- **What needs to be done**
From the first line through the one containing "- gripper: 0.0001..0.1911", restate the listing word for word, and give no other lines.

▬▬▬▬▬▬▬▬▬▬

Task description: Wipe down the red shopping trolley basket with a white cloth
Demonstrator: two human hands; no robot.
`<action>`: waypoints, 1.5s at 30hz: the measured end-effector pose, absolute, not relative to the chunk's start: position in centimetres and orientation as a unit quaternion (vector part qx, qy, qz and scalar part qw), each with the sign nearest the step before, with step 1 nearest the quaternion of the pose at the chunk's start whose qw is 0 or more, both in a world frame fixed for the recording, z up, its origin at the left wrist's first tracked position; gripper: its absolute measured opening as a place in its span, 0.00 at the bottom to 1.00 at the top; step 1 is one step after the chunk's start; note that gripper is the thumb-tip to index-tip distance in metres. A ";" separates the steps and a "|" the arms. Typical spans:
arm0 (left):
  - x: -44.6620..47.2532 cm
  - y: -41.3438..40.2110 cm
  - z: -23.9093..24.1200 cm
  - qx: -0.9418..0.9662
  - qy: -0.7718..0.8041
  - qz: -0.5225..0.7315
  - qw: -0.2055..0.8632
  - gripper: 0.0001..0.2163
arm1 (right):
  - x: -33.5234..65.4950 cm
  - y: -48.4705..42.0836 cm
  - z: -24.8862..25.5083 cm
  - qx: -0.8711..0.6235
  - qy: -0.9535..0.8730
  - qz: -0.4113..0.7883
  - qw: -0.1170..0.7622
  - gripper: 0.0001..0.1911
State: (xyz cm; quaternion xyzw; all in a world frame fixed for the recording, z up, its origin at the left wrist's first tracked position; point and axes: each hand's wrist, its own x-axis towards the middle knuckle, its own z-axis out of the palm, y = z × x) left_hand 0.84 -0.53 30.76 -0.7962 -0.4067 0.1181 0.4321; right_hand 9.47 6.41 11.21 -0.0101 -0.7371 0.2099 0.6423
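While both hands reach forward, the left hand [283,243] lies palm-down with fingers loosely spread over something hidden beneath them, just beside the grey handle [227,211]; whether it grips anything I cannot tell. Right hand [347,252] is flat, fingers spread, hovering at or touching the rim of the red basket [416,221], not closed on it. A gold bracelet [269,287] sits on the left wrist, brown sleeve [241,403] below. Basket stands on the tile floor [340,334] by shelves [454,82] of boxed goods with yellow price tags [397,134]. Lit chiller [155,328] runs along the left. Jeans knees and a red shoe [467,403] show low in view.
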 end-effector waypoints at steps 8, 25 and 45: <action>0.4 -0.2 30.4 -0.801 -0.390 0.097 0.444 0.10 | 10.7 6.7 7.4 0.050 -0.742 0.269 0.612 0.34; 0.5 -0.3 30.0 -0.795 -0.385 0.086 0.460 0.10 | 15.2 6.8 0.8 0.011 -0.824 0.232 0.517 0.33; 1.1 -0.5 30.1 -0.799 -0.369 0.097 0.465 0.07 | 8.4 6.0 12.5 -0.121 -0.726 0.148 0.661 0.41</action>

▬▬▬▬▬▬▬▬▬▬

- **Completed exercise**
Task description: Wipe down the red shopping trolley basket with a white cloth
Demonstrator: two human hands; no robot.
`<action>`: waypoints, 1.5s at 30hz: the measured end-effector pose, absolute, not relative to the chunk's start: position in centimetres and orientation as a unit quaternion (vector part qx, qy, qz and scalar part qw), each with the sign nearest the step before, with step 1 nearest the quaternion of the pose at the chunk's start whose qw is 0 or more, both in a world frame fixed for the recording, z up, its origin at the left wrist's first tracked position; gripper: its absolute measured opening as a place in its span, 0.00 at the bottom to 1.00 at the top; step 1 is one step after the chunk's start; note that gripper is the thumb-tip to index-tip distance in metres. A ";" separates the steps and a "|" the arms. Typical spans:
arm0 (left):
  - x: -44.6620..47.2532 cm
  - y: -41.3438..40.2110 cm
  - z: -23.9093..24.1200 cm
  - qx: -0.9418..0.9662
  - qy: -0.7718..0.8041
  - qz: -0.5225..0.7315
  - qw: -0.2055..0.8632
  - gripper: 0.0001..0.2163
arm1 (right):
  - x: -33.5234..65.4950 cm
  - y: -48.4705..42.0836 cm
  - z: -24.8862..25.5083 cm
  - qx: -0.8711..0.6235
  - qy: -0.9535..0.8730
  - qz: -0.4113..0.7883
  - qw: -0.1170..0.7622
  - gripper: 0.0001..0.1911

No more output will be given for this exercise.